WHAT TO PRODUCE: Each line of the entries that contains the word "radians" adds one. Reply with the resulting number only.

-=-=-=-=-

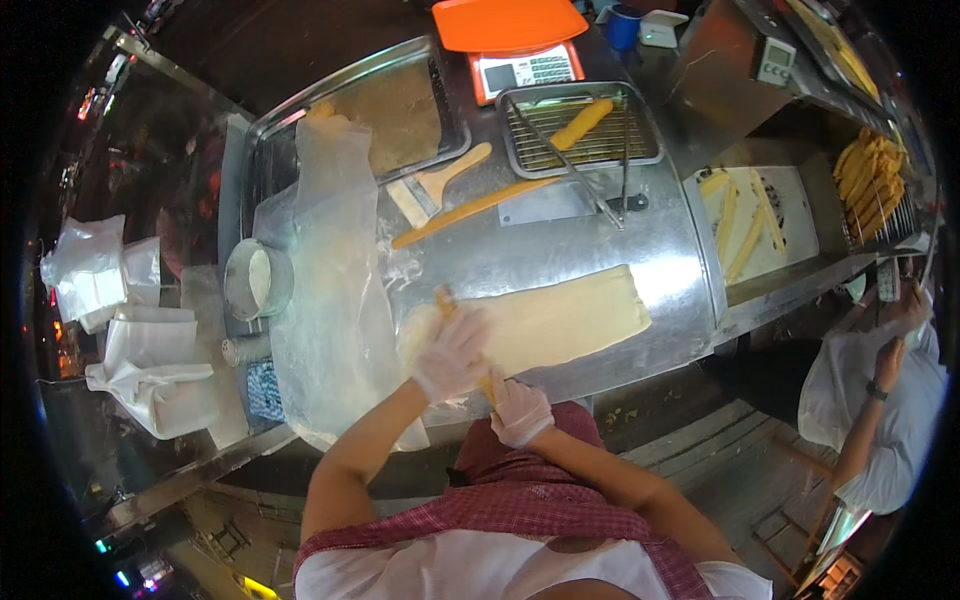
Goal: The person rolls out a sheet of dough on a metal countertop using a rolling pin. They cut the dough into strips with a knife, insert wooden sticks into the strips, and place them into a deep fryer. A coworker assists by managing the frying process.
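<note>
A long sheet of pale dough [570,319] lies flat on the metal worktop before me, its left part beneath my hands. Across that left part runs a slim wooden rolling pin [445,300], its far end showing beyond my left hand [454,356]. That hand, in a clear glove and blurred, is on the pin; its fingers partly hide it. My right hand [521,414], also gloved, grips the pin's near end at the table edge. A plastic sheet [330,285] dusted with flour covers the worktop on the left.
Beyond the dough are a wide brush [435,187], a wooden stick [472,214], a cleaver [547,206], tongs [574,172] on a wire-rack tray [517,161] and an orange scale [525,71]. Fried dough sticks [870,184] fill a rack at right. Another person [885,405] stands at far right.
</note>
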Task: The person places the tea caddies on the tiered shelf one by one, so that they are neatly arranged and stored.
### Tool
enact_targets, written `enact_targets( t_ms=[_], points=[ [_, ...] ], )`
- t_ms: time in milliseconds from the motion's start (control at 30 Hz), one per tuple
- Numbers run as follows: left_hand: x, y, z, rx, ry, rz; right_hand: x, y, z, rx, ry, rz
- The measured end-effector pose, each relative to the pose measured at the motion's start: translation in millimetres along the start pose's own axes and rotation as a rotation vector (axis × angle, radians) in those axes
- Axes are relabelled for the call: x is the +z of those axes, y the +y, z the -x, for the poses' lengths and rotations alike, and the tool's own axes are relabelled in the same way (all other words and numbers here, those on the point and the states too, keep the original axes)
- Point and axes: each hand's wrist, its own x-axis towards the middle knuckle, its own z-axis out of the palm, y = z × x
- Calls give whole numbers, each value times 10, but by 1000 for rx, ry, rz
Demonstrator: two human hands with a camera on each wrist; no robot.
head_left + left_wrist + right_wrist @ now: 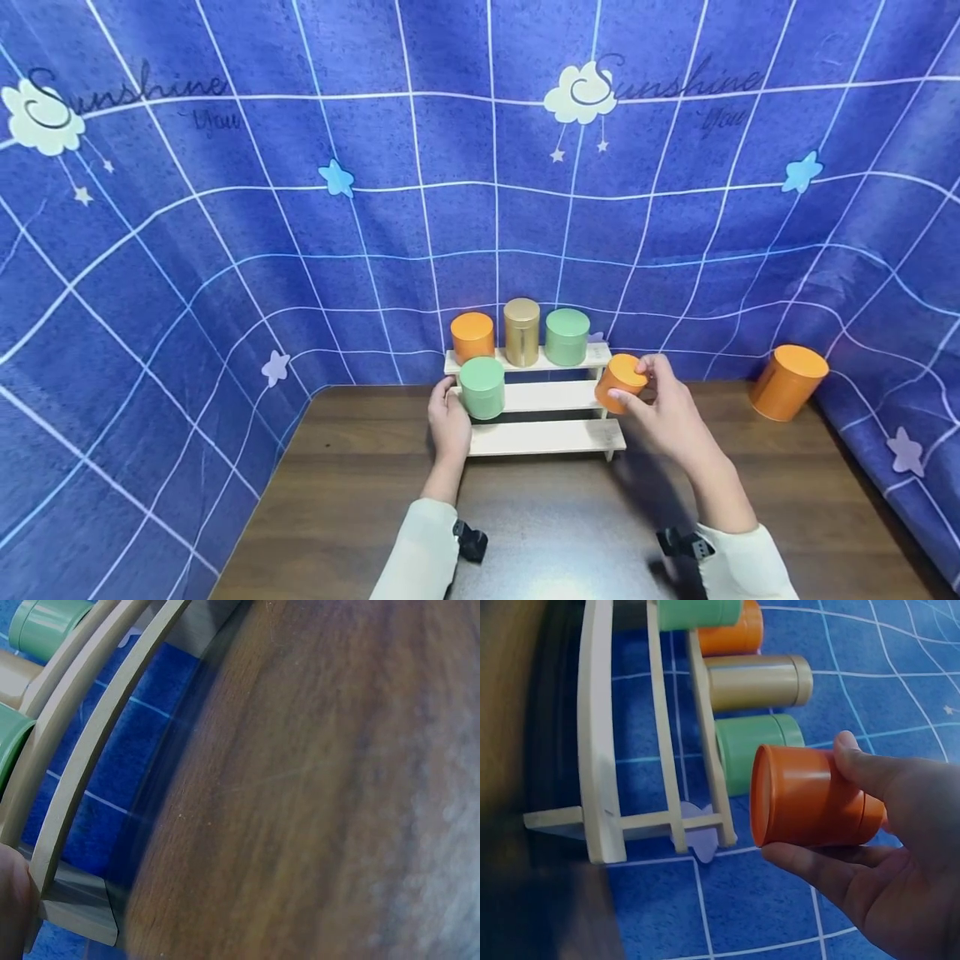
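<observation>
A small three-step wooden display rack point(546, 439) stands on the table. My left hand point(450, 423) grips its left end, with the thumb point(15, 900) against the step edges in the left wrist view. Right beside that hand, a green canister point(482, 389) sits on the middle step. My right hand point(671, 412) pinches an orange canister point(806, 796) between thumb and fingers, tilted and held up by the rack's right end. On the top step stand another orange canister point(472, 337), a taller gold canister point(522, 333) and a second green canister point(567, 337).
Farther right, one more orange canister point(789, 383) stands on the brown wooden table point(360, 492) near its back edge. A blue gridded curtain point(465, 217) hangs behind the table and along both sides.
</observation>
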Motion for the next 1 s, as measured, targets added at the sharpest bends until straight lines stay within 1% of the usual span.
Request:
enact_targets(
  t_ms=[200, 433, 567, 767, 867, 1000],
  points=[
    [31, -13, -18, 32, -9, 5, 92, 11, -2, 10, 7, -26],
    [33, -29, 2, 0, 9, -14, 257, 40, -6, 11, -3, -53],
    [26, -24, 7, 8, 14, -10, 366, 25, -8, -10, 3, -108],
    [11, -2, 23, 10, 13, 8, 491, -58, 5, -45, 32, -194],
    [13, 9, 26, 7, 8, 2, 553, -98, 13, -55, 43, -224],
    [19, 23, 26, 1, 7, -7, 679, -137, 27, -80, 57, -298]
  ],
)
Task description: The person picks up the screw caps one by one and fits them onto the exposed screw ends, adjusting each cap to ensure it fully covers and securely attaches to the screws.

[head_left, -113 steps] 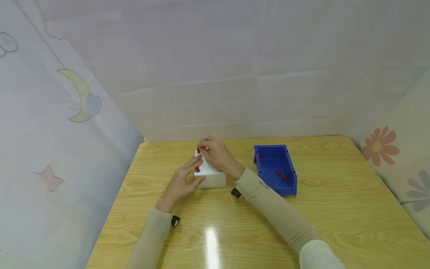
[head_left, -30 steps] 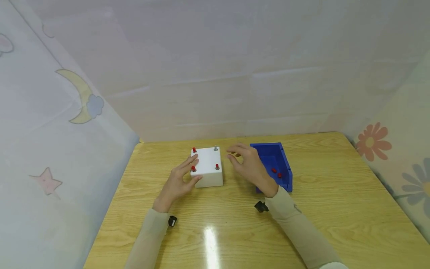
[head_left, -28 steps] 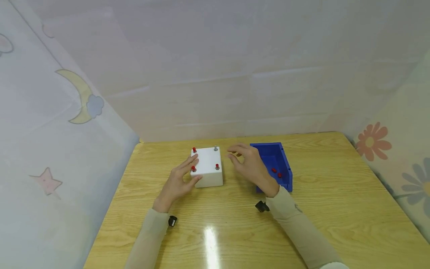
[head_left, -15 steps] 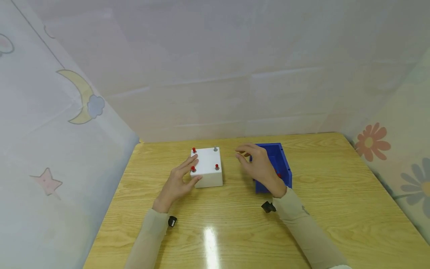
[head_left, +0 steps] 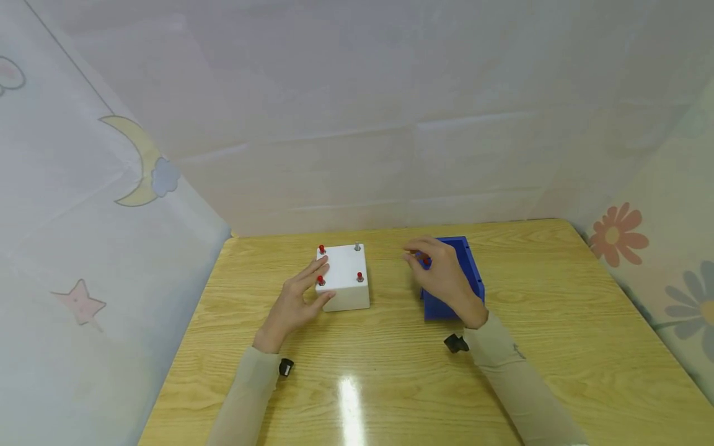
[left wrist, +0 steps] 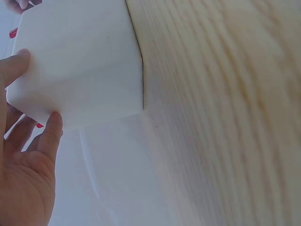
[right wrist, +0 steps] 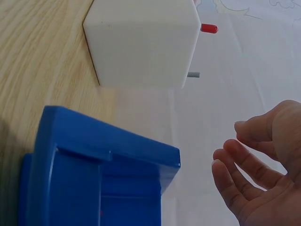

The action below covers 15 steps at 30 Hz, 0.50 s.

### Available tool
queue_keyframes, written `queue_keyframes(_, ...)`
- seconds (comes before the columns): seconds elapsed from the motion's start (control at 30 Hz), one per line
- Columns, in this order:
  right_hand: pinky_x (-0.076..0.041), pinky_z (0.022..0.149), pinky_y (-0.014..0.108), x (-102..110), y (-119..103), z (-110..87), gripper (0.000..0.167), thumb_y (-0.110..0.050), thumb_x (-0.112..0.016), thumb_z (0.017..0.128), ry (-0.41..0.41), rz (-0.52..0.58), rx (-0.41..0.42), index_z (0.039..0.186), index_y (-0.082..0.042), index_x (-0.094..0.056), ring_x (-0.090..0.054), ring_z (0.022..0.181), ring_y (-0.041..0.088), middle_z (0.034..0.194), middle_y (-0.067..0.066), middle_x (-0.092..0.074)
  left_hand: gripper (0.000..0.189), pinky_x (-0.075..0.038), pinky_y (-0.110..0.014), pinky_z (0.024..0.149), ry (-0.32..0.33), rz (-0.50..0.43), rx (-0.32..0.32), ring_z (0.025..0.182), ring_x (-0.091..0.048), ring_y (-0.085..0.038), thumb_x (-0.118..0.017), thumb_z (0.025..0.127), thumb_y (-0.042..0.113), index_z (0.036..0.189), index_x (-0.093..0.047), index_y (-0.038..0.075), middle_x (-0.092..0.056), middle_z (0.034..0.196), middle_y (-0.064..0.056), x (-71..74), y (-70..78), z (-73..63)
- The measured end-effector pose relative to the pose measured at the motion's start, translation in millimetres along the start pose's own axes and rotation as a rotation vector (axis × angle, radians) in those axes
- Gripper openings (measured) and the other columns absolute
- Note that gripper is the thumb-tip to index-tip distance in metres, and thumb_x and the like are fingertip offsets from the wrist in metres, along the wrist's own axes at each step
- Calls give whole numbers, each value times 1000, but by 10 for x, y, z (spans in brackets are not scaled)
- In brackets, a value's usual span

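Note:
My left hand (head_left: 295,303) rests at the left side of a white box (head_left: 346,266), straight fingers over its top and thumb against its front face. On the top, three corner posts carry a red cap (head_left: 359,276); the back right one is a bare threaded bolt (head_left: 357,246), also seen in the right wrist view. My right hand (head_left: 440,272) hovers over the left edge of a blue bin (head_left: 454,311). The right wrist view shows its thumb and fingers bent, apart, with nothing between them. Through its fingers a red piece (head_left: 426,261) shows in the bin.
The box and bin stand on a wood-grain table (head_left: 379,371), with a gap of bare table between them. A pale printed curtain (head_left: 357,124) rises behind the table's back edge and along both sides.
The right hand was at the box's back left post, then moved away right, and now drifts over the bin, hiding more of it. The left hand stays on the box.

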State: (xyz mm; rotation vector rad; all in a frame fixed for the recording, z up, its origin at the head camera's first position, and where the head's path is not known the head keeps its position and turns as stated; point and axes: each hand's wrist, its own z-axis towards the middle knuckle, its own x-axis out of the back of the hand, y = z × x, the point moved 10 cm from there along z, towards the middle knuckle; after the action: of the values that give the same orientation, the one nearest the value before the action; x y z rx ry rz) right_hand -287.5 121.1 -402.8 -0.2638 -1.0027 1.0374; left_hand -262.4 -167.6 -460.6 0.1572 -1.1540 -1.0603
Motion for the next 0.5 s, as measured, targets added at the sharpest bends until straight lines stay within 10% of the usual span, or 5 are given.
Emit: queue_keyframes(0.5, -66, 75, 45, 124, 71, -63, 18, -1, -77, 97, 6, -36, 10, 115, -3, -80, -74, 89, 23, 113, 14, -76, 62, -43, -50, 121, 2, 3, -14, 155, -42, -37, -83, 96, 18, 150, -59, 0, -49, 166, -8, 3, 13, 10)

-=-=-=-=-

ANSWER AREA: 2